> [Required action]
An exact copy of the lines of the listing below between the "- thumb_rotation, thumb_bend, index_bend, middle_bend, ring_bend" line and the "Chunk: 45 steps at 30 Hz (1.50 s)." line, both included, is the whole answer; please omit the pictures.

----

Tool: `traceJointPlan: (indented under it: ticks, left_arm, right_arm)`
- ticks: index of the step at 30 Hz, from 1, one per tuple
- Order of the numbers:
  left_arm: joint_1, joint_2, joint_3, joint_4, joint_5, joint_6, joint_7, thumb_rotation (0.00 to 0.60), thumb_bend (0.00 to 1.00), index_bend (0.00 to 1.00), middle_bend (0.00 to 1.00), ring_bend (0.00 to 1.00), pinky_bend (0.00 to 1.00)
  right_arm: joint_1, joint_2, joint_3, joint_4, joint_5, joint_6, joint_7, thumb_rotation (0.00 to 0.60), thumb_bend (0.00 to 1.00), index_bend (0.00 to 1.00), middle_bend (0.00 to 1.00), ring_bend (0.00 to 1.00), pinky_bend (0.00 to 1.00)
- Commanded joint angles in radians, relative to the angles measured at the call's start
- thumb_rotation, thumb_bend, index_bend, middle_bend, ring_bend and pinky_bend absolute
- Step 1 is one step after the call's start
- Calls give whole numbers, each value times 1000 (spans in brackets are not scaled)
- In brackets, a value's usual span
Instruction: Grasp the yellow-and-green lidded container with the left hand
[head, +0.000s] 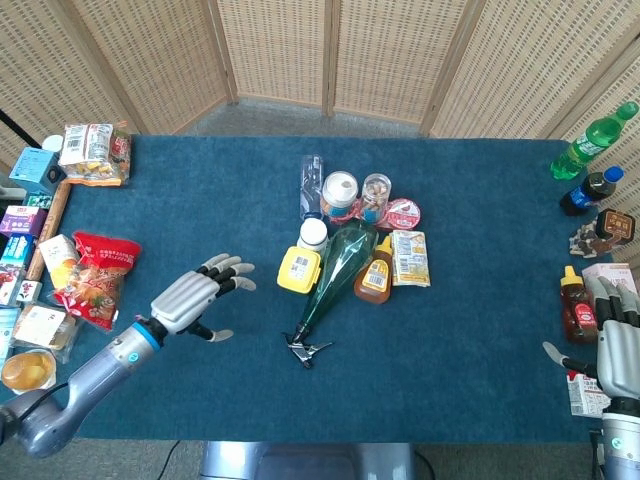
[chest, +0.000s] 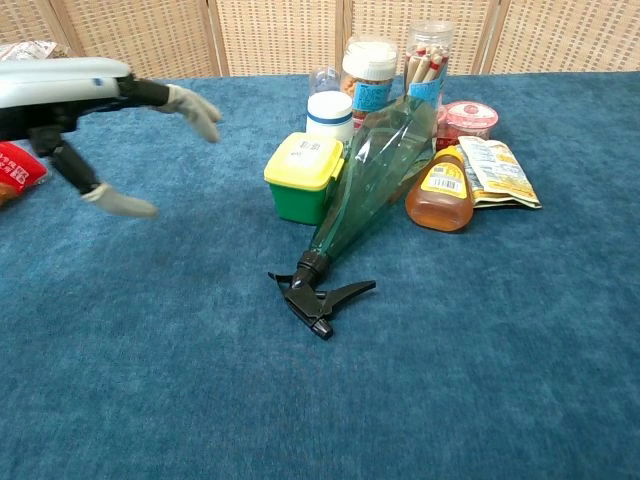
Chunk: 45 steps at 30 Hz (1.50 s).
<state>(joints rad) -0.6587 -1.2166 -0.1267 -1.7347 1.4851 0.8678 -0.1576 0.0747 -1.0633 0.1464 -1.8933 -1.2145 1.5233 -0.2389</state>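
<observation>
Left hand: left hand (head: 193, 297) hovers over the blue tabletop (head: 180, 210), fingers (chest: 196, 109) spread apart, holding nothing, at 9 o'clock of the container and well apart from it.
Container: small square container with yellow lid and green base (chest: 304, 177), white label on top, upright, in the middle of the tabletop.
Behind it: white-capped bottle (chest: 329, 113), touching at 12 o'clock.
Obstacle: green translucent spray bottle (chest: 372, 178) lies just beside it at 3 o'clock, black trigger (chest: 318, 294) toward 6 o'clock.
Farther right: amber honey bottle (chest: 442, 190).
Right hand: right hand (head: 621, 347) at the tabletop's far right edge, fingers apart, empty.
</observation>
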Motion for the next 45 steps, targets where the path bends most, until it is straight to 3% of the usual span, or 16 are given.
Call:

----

> [Result for this task]
- thumb_rotation, thumb_bend, index_bend, middle_bend, ring_bend and pinky_bend absolute
- Step 1 is one step after the call's start
- Calls give whole numbers, each value times 1000 (spans in brackets are not scaled)
- In brackets, a value's usual span
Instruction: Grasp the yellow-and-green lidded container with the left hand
[head, +0.000s] 
[chest, +0.000s] 
Chunk: 45 steps at 30 Hz (1.50 s).

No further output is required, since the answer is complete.